It's funny because it seems like people are waking up and looking at their budgets right now. I don't know why it's right now that's budgets, but we're doing planning in my household for the next year, right? I don't hear this question all the time, but I got to say this is not the first time I've heard it. And usually I hear it from physicians where they have children, young children, and I'll just say that the nanny bill, the child care bill, that tends to suck up a whole bunch of it.
Speaker 2 (10:01.4)
You know, it doesn't get sucked up by that. A lot of times it's student loans. I don't hear this question from older physicians unless they are kind of spin-throughs, you know, if they just spend a lot of money or if they have a really high cost of living, which is actually kind of rare. You know, I don't see that a lot, but I think it probably has to do with the stage of life that they're in. And this is normal. know, in fact, I think we actually talked about this
In the last podcast, I mentioned something about being on a treadmill and going flying off once your nanny bills stop. So I went through this early in my career. It's like, making all this money. Where's it all going? you know, kids grow up, you stop changing diapers, they, you know, they go off to K-12 and lo and behold, all of sudden you got all this money. And the trick is to capture that, right? Not let your lifestyle creep.

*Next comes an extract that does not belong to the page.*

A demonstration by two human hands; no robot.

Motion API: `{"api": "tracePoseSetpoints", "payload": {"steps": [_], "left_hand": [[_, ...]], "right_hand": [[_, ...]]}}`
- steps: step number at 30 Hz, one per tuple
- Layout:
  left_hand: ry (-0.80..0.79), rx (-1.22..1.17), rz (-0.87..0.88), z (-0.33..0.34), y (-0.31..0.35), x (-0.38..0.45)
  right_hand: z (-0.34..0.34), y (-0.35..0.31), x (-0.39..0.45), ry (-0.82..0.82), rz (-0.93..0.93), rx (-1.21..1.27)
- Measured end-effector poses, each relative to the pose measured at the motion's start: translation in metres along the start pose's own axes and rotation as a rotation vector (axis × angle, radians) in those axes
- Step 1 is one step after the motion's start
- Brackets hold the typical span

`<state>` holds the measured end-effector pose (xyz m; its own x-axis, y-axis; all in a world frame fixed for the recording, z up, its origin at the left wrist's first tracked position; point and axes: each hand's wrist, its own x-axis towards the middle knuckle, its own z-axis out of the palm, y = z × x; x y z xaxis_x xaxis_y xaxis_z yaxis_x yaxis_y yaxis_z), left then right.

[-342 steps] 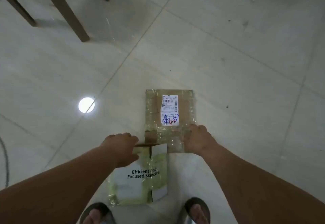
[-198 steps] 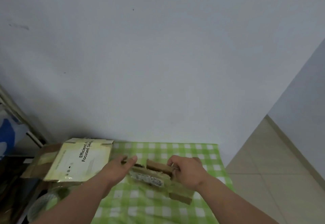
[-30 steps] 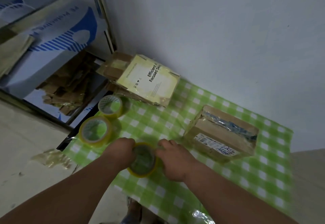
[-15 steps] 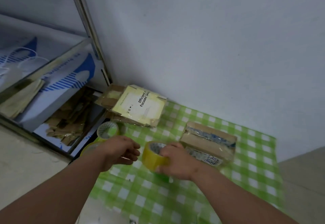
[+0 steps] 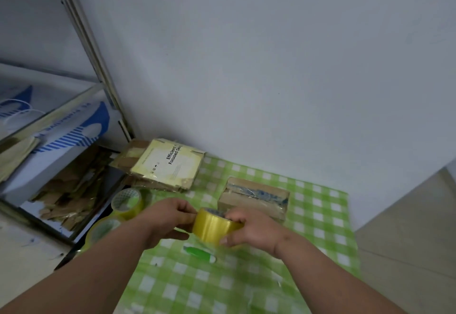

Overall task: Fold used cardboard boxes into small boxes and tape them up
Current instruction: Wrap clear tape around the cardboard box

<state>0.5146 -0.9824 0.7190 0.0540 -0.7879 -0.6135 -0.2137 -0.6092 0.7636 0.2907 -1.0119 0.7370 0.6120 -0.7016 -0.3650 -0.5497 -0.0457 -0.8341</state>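
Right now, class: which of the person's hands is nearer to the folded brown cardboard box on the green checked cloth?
Right. The right hand, gripping the yellow tape roll, sits just in front of the folded brown cardboard box; the left hand pinches the roll's far side, further left.

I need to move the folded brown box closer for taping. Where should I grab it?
Take the brown box by its two short ends, coming from above. It lies flat on the green checked cloth with bare cloth at both ends, and its long near side sits behind the right hand.
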Motion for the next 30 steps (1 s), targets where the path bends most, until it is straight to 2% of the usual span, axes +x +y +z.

Yeah, that's funny. We don't prepare for these questions together. Yeah, right. So when we see the questions and we're kind of thinking about them, I said the same thing about physicians in their 50s. You never hear it. Yeah. And it's just a stage of life. But I also want to say one more thing. Someone making 400 or $500,000 a year, they think they should feel rich and they don't. And I hear that a lot.
for from physicians in their thirties. The difference that I see between physicians in their thirties who are making multiple six figures in maybe the upper middle class is really only one thing. They live almost an almost identical life, but the physician is prepared for college and retirement. And the average upper middle class person making 250 is
That's correct.
Speaker 1 (11:54.838)
That is really the only difference. And so when you look outside and you see your neighbors and they're living the same life as you and you're like, what's going on? What are we doing wrong? You're actually not doing anything wrong. You're doing everything right. Right. And it's there's, you know, not to throw shade at them, but it's possible that your neighbors are doing everything wrong.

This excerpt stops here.